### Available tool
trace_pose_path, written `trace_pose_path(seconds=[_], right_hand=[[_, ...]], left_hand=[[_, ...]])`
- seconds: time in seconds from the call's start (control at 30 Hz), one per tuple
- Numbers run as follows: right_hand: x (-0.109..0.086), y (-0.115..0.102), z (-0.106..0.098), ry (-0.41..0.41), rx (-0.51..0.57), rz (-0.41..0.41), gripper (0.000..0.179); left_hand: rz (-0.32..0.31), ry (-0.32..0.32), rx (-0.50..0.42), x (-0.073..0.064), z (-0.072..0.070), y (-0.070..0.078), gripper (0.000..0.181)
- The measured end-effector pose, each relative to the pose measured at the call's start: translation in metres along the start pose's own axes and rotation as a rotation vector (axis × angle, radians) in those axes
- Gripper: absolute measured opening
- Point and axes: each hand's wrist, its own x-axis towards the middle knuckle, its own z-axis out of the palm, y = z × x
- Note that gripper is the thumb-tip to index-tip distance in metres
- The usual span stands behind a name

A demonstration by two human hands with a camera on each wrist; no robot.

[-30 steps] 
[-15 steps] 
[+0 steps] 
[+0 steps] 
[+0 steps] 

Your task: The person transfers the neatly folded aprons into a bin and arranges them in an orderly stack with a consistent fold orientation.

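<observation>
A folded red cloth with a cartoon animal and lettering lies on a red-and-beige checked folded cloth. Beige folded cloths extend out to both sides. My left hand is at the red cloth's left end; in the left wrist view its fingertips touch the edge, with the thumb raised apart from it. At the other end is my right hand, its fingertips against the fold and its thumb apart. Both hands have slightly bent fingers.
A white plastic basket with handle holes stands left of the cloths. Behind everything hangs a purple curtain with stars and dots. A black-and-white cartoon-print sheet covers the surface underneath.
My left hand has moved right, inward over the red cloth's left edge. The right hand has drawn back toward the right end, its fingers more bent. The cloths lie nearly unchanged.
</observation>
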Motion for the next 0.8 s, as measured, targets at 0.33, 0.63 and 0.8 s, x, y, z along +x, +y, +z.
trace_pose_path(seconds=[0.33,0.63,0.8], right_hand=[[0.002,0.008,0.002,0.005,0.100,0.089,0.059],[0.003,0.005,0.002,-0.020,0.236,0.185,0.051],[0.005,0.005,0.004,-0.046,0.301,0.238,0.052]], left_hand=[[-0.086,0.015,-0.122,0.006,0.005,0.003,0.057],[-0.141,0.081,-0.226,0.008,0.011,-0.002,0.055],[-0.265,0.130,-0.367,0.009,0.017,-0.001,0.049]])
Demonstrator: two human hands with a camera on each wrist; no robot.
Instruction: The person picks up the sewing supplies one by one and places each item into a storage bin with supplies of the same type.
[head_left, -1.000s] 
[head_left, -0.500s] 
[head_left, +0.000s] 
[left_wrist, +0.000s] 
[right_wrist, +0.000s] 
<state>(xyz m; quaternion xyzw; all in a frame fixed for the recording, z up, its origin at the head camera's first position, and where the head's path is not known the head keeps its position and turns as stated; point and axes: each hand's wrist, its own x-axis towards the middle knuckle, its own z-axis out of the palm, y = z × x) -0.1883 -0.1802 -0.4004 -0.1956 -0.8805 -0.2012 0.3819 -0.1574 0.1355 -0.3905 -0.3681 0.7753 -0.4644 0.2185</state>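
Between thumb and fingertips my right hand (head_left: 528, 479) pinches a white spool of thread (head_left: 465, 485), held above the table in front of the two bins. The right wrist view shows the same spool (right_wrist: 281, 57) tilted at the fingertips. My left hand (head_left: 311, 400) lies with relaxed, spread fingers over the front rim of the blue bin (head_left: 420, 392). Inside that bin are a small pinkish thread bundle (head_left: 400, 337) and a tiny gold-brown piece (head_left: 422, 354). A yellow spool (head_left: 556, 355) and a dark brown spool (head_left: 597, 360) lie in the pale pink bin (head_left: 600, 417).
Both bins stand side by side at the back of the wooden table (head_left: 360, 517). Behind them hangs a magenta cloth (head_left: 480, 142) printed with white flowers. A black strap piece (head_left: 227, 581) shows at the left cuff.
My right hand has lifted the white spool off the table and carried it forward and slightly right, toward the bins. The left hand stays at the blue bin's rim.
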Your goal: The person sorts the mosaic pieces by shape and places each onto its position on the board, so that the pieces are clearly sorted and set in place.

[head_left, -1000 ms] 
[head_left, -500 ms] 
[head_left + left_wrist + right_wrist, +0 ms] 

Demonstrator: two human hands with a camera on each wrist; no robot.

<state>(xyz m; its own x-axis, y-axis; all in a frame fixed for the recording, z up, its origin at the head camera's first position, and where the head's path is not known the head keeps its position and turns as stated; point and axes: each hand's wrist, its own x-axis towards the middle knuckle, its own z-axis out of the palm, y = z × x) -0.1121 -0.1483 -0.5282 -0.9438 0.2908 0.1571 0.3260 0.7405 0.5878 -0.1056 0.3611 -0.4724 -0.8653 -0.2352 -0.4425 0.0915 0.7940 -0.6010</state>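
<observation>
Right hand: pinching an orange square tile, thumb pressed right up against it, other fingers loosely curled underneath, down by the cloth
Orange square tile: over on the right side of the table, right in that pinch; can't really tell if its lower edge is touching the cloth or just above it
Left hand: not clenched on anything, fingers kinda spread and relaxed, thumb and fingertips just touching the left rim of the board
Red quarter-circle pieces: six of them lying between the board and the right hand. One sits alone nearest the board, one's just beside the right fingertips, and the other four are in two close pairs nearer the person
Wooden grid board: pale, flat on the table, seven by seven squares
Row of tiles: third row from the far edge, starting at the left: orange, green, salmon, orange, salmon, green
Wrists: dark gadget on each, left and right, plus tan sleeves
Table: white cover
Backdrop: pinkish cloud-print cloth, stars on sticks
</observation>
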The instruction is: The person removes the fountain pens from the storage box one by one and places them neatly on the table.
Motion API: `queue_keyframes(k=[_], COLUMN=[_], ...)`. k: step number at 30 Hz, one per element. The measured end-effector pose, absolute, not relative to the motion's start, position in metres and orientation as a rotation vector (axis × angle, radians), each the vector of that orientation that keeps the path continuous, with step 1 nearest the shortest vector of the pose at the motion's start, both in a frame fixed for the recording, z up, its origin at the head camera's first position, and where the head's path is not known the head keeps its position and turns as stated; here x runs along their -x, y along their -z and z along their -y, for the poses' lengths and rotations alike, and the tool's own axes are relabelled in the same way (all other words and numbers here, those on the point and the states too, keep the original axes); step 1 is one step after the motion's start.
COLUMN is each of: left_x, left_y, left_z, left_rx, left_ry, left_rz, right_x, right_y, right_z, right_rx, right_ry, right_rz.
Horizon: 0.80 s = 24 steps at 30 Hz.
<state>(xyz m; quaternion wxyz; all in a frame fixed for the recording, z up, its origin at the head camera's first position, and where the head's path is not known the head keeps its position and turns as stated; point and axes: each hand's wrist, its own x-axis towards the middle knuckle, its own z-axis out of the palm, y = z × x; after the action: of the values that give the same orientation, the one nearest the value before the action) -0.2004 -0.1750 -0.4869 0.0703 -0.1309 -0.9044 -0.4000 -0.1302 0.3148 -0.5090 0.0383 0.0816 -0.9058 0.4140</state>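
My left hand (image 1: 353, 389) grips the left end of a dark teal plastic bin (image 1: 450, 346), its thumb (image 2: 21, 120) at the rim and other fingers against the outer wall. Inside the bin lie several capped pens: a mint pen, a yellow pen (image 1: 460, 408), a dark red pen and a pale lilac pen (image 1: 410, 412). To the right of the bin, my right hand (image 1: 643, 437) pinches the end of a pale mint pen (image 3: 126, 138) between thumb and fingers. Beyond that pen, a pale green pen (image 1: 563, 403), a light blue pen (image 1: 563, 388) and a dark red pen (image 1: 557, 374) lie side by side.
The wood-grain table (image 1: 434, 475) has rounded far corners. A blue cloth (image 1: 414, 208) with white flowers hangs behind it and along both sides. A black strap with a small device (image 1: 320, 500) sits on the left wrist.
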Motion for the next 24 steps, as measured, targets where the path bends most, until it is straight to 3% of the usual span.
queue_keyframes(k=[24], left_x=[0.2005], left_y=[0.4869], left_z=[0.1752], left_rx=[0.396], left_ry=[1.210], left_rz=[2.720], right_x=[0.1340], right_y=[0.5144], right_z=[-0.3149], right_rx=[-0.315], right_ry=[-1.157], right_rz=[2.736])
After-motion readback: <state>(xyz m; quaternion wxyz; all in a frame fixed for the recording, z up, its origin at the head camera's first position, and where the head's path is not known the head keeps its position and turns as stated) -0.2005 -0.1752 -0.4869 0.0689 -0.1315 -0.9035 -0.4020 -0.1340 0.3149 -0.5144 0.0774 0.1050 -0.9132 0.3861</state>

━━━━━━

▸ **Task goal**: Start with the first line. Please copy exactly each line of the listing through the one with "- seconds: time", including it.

▸ **Answer area**:
### Available tool
trace_pose_path, written `trace_pose_path(seconds=[_], right_hand=[[_, ...]], left_hand=[[_, ...]])`
- seconds: time in seconds from the call's start (control at 30 Hz), one per tuple

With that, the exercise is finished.